Pame Antama Restaurant, Rhodes Town

Ten minutes after ordering dinner the waiter comes over and stands at the end of our table for a moment. He then asks if we are sure we wouldn’t like an appetizer, because the cook is away. He will be back in about 15 or 20 minutes. 

Ok then. We ordered the zucchini fritters, but we were really wondering who was going to make them. Stouffers maybe?

Yiannis Homemade Turkish Food

We had two wonderful meals at Yiannis Restaurant, not far from our hotel. Yiannis, the owner and cook, was quite a character. She had a stern side for sure. She seemed like a force to be reckoned with.

It was a family run place, like many in Greece.
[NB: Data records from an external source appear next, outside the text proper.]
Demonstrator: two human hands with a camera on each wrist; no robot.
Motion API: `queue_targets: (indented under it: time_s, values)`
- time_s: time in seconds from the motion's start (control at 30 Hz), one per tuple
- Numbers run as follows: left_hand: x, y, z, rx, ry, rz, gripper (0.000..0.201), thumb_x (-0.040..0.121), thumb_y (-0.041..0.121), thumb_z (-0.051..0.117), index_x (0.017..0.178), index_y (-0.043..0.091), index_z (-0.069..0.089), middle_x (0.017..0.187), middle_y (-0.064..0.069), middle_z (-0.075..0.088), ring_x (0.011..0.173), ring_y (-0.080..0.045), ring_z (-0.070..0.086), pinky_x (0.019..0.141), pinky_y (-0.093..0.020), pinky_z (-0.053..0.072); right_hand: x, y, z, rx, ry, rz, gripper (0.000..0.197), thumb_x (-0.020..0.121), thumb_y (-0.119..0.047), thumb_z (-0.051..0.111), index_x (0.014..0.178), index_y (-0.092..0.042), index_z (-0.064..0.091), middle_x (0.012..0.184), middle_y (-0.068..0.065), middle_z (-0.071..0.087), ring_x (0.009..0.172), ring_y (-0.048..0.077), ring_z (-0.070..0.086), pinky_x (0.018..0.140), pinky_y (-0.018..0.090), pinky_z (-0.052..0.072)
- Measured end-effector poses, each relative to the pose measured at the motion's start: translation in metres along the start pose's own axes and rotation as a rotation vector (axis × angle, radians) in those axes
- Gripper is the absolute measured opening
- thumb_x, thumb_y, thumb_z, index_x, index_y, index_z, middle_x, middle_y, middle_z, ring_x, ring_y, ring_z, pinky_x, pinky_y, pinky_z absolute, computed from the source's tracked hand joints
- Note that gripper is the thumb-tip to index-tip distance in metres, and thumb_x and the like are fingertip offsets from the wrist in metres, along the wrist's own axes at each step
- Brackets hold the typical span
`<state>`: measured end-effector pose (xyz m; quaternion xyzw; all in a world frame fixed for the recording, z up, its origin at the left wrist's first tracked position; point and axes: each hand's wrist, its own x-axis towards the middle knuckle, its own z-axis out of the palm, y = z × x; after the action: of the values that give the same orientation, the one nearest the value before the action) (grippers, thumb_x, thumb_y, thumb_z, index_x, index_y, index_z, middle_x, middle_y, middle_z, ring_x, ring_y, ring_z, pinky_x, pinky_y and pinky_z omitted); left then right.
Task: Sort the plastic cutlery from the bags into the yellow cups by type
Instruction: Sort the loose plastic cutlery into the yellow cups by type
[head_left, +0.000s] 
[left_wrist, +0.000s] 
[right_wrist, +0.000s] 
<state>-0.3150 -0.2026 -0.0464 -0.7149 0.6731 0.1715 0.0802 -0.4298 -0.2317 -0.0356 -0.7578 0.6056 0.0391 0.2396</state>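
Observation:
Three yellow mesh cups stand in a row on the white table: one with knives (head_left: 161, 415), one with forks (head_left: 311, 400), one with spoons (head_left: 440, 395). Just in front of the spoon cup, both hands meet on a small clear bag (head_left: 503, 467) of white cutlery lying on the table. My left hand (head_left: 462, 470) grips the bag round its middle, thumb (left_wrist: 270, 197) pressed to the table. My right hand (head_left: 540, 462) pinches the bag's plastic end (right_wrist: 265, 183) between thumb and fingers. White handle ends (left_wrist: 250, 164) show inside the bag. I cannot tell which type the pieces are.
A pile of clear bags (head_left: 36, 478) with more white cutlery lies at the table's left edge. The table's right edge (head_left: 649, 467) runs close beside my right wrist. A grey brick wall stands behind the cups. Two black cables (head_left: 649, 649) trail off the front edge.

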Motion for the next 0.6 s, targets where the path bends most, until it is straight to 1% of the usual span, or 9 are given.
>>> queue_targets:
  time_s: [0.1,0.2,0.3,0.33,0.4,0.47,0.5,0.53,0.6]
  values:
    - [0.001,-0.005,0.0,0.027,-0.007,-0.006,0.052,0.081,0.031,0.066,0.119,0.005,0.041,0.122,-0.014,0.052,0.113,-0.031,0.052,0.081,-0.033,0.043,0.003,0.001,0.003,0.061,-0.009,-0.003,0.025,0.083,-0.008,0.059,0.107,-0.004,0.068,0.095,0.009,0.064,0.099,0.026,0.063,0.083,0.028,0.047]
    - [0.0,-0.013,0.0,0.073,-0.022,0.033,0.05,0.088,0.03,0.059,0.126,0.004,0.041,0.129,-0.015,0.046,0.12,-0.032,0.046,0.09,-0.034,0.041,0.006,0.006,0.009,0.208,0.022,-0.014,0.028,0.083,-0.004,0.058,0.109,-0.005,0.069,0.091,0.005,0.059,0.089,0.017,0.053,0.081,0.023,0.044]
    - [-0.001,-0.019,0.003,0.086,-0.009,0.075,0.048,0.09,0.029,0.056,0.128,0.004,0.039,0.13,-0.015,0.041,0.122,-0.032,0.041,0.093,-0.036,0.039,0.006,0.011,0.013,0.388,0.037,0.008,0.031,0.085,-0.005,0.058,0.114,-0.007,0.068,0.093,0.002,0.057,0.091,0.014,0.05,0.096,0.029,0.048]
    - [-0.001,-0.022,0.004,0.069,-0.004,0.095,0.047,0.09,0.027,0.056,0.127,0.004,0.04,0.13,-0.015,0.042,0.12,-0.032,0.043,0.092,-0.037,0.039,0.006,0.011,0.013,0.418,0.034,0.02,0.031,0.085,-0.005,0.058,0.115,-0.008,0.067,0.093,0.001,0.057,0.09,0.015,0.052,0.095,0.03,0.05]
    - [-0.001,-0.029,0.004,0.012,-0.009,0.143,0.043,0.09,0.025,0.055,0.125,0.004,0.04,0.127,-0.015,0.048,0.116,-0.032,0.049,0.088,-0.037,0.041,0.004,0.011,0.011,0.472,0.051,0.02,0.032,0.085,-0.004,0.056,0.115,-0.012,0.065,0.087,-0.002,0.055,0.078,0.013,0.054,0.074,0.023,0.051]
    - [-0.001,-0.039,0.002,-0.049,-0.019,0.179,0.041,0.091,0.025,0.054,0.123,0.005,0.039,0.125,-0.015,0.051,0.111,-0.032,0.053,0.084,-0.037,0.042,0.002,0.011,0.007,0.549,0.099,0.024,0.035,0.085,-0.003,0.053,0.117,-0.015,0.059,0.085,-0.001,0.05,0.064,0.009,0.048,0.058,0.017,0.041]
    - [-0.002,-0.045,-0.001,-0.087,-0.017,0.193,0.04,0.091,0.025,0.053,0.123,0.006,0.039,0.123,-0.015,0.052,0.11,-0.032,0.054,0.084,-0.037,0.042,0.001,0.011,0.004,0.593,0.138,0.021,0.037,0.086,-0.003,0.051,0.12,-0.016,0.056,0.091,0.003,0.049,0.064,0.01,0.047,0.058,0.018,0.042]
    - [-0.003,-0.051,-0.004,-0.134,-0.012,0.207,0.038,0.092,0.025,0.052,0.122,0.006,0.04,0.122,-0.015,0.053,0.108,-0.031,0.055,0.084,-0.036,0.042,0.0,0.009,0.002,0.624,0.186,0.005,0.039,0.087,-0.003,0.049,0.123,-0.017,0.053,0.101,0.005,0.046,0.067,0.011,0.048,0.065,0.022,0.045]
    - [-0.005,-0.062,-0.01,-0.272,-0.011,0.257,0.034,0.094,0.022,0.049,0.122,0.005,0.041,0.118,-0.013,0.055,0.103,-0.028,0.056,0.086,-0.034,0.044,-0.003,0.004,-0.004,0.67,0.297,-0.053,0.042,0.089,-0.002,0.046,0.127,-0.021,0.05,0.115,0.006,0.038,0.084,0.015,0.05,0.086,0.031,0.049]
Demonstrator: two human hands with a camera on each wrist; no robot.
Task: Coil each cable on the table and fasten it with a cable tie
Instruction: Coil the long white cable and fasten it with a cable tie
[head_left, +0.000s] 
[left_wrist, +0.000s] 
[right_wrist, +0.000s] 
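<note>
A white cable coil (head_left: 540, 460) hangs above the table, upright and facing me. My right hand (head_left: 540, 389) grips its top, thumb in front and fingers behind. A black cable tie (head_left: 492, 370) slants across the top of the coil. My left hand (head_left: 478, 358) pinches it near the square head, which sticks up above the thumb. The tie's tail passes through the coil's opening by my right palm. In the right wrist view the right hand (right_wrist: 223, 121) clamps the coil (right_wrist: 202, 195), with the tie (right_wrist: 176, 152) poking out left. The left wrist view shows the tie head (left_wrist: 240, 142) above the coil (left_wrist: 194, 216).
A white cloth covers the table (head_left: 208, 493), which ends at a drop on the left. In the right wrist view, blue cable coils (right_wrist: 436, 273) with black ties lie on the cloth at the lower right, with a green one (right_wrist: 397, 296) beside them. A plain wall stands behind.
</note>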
The family weren’t shy about having loud disagreements and discussions in and outside the kitchen, well within hearing range of the patrons.

Yiannis herself

Fish Food Revisited 

Just like on Symi Island, a fish decided to give me a taste, right on the thigh this time. And Sheri, our new friend from Iowa who was with me in those dangerous waters, also got nibbled. Not sure why, but no one else seemed to get nibbled but us.  Go figure. 

Sofia’s Pension

Sofia’s Pension, Rhodes Town

Sofia, of Sofia’s Pension where we stayed, was so lovely.  Sofia had lived in New York 30 years ago, and had a soft spot for Americans. Gotta love that. 

My laptop completely rejected Sofia’s internet router, so much so that I had no internet for a week.

Like in the dark ages. 

Up Next: Back to Turkiye (Dalyan)

3 thoughts on “Rhodes, Greece”

    1. It was lovely, but very very very touristy. It’s considered shoulder season, but there were sooo many people around. I can’t imagine what it would be like in prime season!